Bonds Between Circulating Tumoral ADN (ctDNA) and the Development of Peritoneal Carcinomatosis for Patients Under PIPAC (PIPADN)

Study Evaluating the Bonds Between Circulating Tumoral ADN (ctDNA) and the Development of Peritoneal Carcinomatosis for Patients Treated With PIPAC

PIPADN is a pilot monocentric, study with a total duration of 42 months. The purpose of this study is to describe the variation of plasma ctDNA concentration between the 1st and the 3rd PIPAC session in patients with peritoneal carcinomatosis.

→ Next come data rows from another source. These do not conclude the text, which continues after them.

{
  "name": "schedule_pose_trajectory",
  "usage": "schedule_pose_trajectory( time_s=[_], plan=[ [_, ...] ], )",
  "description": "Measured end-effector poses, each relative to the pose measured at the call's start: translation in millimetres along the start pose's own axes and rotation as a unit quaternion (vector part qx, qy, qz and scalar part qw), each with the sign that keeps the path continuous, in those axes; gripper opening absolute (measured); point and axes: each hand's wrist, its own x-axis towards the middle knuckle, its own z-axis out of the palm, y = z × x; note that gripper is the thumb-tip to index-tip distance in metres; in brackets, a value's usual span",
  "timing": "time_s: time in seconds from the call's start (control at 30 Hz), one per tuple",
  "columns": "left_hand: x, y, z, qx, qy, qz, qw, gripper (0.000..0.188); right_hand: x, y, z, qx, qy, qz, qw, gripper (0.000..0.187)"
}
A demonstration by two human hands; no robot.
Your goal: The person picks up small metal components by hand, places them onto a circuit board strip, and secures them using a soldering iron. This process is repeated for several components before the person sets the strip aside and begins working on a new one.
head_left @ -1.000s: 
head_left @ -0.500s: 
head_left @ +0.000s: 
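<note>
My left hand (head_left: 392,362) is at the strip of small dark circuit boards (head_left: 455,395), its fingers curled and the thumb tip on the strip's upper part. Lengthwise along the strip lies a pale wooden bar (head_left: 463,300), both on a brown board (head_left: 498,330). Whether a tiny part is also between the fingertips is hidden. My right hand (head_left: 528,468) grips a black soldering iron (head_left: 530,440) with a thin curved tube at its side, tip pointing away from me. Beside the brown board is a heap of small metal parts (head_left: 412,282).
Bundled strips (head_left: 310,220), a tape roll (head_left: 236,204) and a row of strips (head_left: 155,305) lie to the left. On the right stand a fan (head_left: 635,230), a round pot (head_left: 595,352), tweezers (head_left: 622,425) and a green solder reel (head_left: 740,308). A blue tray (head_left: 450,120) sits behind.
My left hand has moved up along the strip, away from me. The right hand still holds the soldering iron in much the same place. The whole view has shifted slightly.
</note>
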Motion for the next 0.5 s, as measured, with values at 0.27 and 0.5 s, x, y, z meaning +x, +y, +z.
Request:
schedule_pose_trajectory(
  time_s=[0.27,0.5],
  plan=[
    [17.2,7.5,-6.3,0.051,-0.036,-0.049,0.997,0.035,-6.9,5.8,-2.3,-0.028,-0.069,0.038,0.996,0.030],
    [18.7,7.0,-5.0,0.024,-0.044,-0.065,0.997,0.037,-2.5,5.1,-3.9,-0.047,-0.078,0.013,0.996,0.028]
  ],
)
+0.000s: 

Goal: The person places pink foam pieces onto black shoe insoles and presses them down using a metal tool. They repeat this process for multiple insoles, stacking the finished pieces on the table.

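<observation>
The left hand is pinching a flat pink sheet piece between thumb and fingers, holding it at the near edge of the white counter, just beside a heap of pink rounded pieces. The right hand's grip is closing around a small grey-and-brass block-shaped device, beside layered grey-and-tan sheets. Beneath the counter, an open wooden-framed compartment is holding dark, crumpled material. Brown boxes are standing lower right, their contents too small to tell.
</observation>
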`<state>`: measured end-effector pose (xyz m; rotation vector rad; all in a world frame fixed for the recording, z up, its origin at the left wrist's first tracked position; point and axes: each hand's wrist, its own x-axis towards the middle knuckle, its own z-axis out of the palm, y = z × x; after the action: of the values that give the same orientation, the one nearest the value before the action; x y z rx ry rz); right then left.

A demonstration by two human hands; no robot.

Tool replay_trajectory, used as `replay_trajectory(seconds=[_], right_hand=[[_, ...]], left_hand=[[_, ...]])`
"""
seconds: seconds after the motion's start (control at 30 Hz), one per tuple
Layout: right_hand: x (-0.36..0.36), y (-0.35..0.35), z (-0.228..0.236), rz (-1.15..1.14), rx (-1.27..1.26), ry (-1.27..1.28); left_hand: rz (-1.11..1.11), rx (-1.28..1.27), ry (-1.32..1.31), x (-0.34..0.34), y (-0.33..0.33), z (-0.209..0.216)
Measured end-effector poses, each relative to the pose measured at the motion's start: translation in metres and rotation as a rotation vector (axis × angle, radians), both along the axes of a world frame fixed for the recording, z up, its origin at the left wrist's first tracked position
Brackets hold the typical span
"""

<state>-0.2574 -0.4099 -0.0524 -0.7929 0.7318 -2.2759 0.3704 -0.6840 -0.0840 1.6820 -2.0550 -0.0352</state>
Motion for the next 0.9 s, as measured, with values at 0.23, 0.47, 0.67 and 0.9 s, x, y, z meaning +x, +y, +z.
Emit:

The improvement of life quality with this type of treatment will also be evaluated though the EORTC QLQ-C30 survey.

Each patient will have three PIPAC sessions spaced 6 to 8 weeks apart. Two blood samples will be taken during the first 3 PIPAC sessions, one the day before each procedure and a second one 24 hours afterwards.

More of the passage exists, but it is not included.